Segment Open
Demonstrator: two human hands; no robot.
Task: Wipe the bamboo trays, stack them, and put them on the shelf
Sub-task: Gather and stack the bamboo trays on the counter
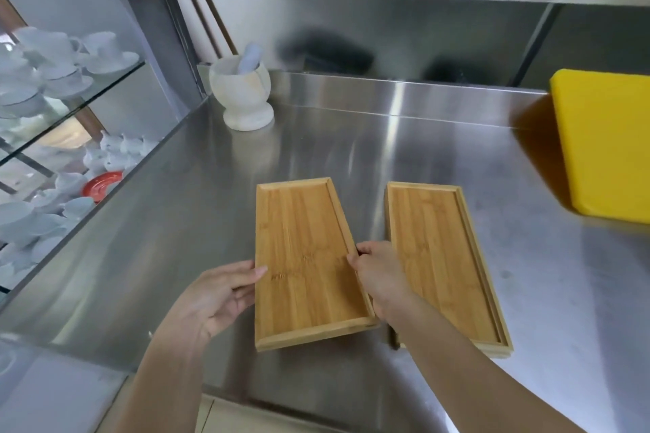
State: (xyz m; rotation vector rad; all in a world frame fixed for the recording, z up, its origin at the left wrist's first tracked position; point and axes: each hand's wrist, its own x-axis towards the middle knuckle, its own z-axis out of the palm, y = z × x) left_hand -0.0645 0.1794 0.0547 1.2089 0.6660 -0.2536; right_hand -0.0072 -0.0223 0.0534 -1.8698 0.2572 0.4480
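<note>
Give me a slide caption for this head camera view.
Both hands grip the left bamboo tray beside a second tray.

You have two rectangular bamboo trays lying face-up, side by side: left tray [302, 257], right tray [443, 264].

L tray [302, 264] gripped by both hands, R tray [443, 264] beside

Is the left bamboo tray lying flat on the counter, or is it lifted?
Lifted. The left tray is gripped by the left hand and right hand; its near end casts a shadow on the counter.
</note>
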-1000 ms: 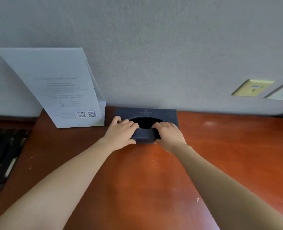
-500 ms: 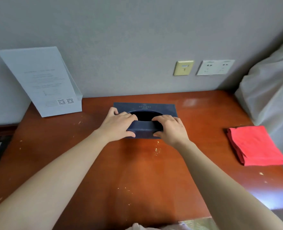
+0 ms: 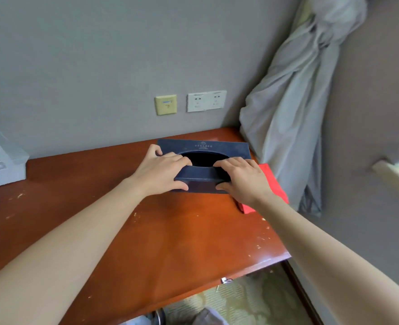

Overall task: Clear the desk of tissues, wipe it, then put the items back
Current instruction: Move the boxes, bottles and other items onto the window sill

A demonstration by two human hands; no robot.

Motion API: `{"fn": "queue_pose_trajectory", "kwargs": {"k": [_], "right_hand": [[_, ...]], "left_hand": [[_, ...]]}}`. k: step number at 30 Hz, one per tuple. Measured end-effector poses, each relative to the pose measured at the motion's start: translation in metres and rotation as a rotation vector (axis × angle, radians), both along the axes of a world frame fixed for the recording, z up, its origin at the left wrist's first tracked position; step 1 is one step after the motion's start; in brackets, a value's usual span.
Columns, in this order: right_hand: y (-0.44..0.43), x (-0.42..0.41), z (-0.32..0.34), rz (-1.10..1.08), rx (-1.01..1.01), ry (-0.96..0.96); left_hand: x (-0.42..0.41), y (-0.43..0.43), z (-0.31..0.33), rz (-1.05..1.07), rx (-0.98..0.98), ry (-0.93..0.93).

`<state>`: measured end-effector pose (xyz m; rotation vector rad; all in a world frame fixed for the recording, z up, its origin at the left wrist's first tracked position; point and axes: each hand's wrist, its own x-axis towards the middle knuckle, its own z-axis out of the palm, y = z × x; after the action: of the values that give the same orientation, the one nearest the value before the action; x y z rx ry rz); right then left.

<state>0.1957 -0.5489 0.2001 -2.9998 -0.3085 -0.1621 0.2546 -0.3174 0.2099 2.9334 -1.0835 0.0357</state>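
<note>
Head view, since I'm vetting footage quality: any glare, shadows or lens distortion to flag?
In the head view, light is soft: only a pale sheen on the desk at its near right edge. Head view, wide-angle stretch swells both forearms toward the bottom corners. The opening of the tissue box reads black, and a dark shadow sits under the right hand.

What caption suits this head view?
Left hand and right hand grip a blue tissue box at a desk, near a red cloth.
</note>
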Motion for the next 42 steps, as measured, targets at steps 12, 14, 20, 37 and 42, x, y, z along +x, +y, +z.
{"fn": "queue_pose_trajectory", "kwargs": {"k": [12,14,20,37,42], "right_hand": [[-0.106,-0.131,0.033,-0.430,-0.015,-0.046],[-0.110,-0.155,0.036,-0.499,-0.003,-0.040],[-0.111,-0.236,0.047,-0.733,-0.028,-0.055],[-0.134,-0.556,0.091,-1.469,-0.045,-0.047],[-0.163,-0.645,0.115,-1.611,-0.067,-0.072]], "left_hand": [[-0.045,-0.151,0.030,-0.418,-0.040,-0.024],[-0.058,-0.165,0.033,-0.490,-0.031,-0.045],[-0.102,-0.205,0.046,-0.729,-0.042,-0.075],[-0.381,-0.390,0.086,-1.412,-0.085,-0.141],[-0.475,-0.453,0.107,-1.542,-0.142,-0.162]]}}
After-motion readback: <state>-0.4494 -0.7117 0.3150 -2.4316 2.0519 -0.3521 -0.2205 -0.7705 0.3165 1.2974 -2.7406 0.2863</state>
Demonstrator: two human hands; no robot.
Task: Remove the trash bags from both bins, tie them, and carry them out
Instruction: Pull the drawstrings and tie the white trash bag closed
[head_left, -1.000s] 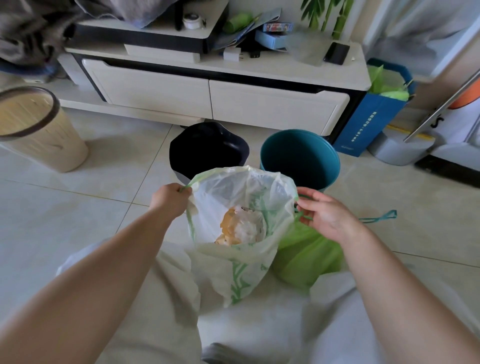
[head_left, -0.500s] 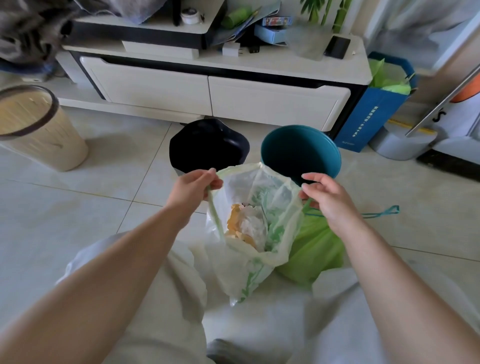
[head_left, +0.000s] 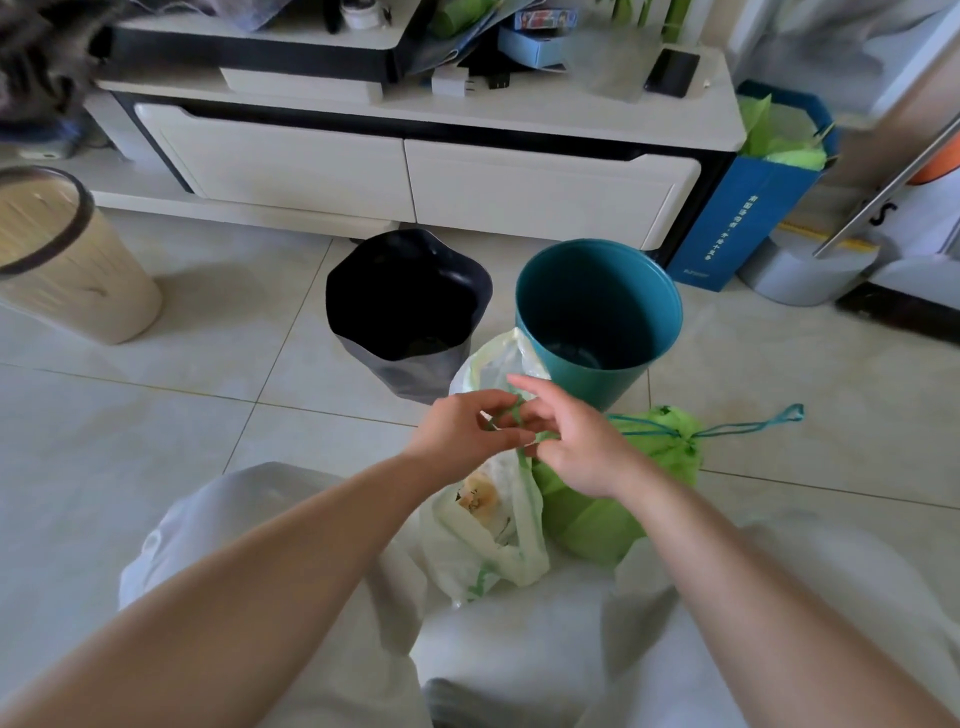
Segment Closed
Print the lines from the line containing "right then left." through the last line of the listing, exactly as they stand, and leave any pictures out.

◆ Solution to this problem:
`<state>`: measured end-effector pose (xyz m; rotation vector rad; all in a world frame fixed for the recording, z up, its origin at the left wrist's first tracked position; point and axes: each hand's wrist, its own x-axis towards the middle knuckle, its own z-axis out of the palm, y = z × x; after the action: of the values that give the same orientation, the one nearest the value before the action; x y z rx ry rz); right then left.

<state>0.1957 -0.5489 0.2001 -2.9998 -0.3085 -0.1621 0.2546 -0.3174 0.2099 2.9334 -1.0835 0.0357</state>
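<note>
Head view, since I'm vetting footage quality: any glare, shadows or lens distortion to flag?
In the head view, light is soft: only a pale sheen on the desk at its near right edge. Head view, wide-angle stretch swells both forearms toward the bottom corners. The opening of the tissue box reads black, and a dark shadow sits under the right hand.

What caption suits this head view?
Left hand and right hand grip a blue tissue box at a desk, near a red cloth.
</note>
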Motion for the next 42 steps, as measured, targets at steps 12, 14, 20, 37 and 42, x, y, z along +x, +y, +z.
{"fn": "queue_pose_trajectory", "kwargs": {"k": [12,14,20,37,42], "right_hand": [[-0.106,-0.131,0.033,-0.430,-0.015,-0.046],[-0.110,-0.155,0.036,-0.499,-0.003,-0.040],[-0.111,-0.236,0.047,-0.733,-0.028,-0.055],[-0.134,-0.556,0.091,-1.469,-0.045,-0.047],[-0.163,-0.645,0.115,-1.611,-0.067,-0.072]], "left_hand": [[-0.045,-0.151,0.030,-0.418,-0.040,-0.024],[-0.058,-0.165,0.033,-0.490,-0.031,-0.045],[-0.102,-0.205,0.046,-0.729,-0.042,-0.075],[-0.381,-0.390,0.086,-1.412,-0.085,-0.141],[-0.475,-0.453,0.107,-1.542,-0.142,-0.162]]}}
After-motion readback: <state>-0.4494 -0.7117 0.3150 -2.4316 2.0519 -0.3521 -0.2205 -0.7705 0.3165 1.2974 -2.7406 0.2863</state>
Demonstrator: two human hands; no robot.
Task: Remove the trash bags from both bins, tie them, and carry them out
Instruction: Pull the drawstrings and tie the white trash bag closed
[head_left, -1.000s] 
[head_left, -0.500s] 
[head_left, +0.000s] 

The answer was written out completely.